- Administration records 1888-1960
- Financial records 1888-1967
- Production records 1888-1969
- Staff records 1893-1973
- Photographs 1907-1969
- Plans 1957-1973
Records of R Y Pickering & Co Ltd, railway rolling stock manufacturers, Wishaw, North Lanarkshire, Scotland
- This material is held at
- ReferenceGB 248 UGD 012
- Dates of Creation1888-1973
- Name of Creator
- Physical Description13.2 metresThere are no physical characteristics that affect the use of this material
Scope and Content
Administrative / Biographical History
In 1864 , John Pickering , originally from Yorkshire, England, chose Netherton, Wishaw, North Lanarkshire, Scotland, as the site for his wagon works. His son, Robert Young Pickering ( 1841-1932 ) took over the business in 1878 . Activities at that date included wagon repair and hire but, increasingly, Robert Pickering became involved in the building of new wagons, steel framed from about 1897 , expanding the business to include a second depot at Rawyards, Airdrie, North Lanarkshire. By the late 1880s however, Pickering was in need of further capital for his ventures. So, he converted the company into a limited company as R Y Pickering & Co Ltd in 1888 with himself as managing director. On the formation of the company he was paid £4,000 in cash and £4,000 in shares (this being half of the nominal capital). However, the main sources of new finance were John Wilson, Lanarkshire coalmaster and wagon owner, J Kennedy, timber merchant and J Mitchell, banker.

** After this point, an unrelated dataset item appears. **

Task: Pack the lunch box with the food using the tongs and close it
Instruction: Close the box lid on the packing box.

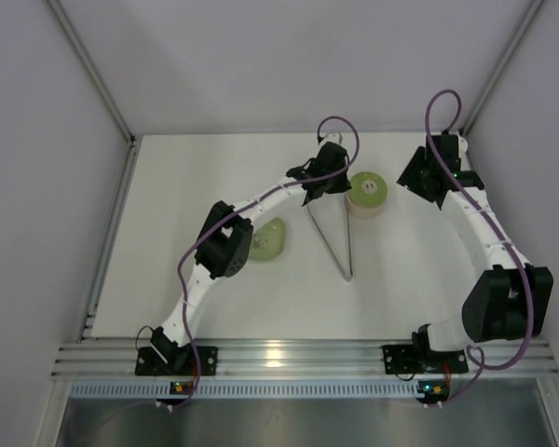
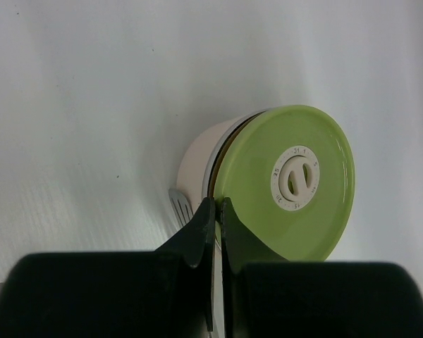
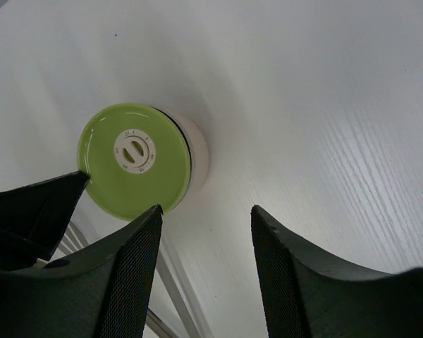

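The lunch box stands at the back middle of the table, a beige-sided tin with the green lid lying on top, slightly askew. My left gripper is shut on the lid's near rim, also seen from above. To the right of the box my right gripper hangs open with nothing between its fingers. The tongs lie flat on the table in front of the box, their tip next to the tin. No food is in view.
A light green plate lies left of the tongs, partly under the left arm. White walls close in the table at the back and sides. The tongs' arms run below the right gripper.
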Motion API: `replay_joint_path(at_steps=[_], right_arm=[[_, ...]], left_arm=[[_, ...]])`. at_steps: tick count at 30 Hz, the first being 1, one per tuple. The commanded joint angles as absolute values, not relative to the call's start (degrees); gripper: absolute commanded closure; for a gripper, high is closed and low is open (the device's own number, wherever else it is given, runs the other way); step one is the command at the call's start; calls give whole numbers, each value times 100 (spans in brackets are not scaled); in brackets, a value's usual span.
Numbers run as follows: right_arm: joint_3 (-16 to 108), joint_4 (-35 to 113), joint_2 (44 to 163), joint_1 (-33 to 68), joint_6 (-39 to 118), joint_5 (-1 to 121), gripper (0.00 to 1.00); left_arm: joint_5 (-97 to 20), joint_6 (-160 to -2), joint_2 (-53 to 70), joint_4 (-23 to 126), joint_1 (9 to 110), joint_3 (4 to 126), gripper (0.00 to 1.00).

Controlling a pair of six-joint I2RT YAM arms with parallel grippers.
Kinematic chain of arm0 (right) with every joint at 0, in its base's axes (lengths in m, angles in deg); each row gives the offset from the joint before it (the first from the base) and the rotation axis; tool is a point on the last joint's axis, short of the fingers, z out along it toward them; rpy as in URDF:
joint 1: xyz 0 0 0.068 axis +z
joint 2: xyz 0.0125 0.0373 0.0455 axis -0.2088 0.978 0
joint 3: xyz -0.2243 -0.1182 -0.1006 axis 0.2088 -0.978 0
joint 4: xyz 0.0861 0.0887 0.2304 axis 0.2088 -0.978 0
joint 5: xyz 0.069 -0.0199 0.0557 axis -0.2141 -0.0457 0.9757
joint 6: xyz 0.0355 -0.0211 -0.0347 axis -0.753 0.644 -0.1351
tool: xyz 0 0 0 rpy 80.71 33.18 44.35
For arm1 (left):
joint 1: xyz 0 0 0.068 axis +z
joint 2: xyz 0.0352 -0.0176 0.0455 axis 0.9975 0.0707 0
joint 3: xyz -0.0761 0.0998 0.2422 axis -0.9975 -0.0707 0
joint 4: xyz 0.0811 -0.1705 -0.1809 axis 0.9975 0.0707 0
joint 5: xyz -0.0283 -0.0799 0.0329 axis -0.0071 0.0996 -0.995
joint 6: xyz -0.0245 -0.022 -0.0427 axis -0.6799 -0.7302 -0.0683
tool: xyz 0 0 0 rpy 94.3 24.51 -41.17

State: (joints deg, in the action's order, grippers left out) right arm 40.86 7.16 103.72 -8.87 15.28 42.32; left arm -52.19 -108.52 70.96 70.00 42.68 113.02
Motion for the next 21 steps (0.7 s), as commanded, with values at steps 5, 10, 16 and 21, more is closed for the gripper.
replay_joint_path(at_steps=[5, 10, 16, 21], right_arm=[[4603, 740, 10853, -968, 1728, 4408, 47], [4718, 731, 11257, -968, 1833, 4575, 48], [4946, 705, 11670, -950, 1956, 4733, 50], [5166, 652, 11908, -871, 2018, 4865, 50]], left_arm=[[-5170, -10785, 7291, 7176, 4270, 11534, 100], [-5206, -10794, 7326, 7264, 4270, 11525, 100], [-5258, -10785, 7361, 7352, 4270, 11534, 100], [-5293, -10785, 7388, 7449, 4270, 11516, 100]])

Robert Pickering was encouraged to go for rapid expansion by Dugald Drummond, locomotive superintendent of the Caledonian Railway. Drummond secured his own nominee, a Mr Robb, as works manager, but by 1891 the directors became dissatisfied by the low profits he was securing, in spite of his technical innovations, and he was replaced by James Steele. In 1900 , Robert Pickering sold 473 of his ordinary £10 shares, probably in order to finance the purchase of the Conheath estate in Dumfriesshire, Scotland, to John Wilson, making him the major shareholder. From 1901 competition became stronger, and orders from railway companies in Great Britain dropped, although the company was still producing, on average, 3,000 wagons each year. At the same time orders from South Africa and India increased and repair facilities in new depots at Thornton Junction, Fife, Scotland, and at Beighton, near Sheffield, England, did reasonable business. In 1904 , Pickering had secured the appointment of his son as company secretary. The main trend of his affairs, however, was unfavourable. A loss of £5,628 in 1909 was followed by an even more serious loss of £13,980 in 1910 . By 1911 , he personally owed the company at least £3,500. His son was told that his services were no longer required, and in 1911 , Robert Pickering was relieved of his position as managing director.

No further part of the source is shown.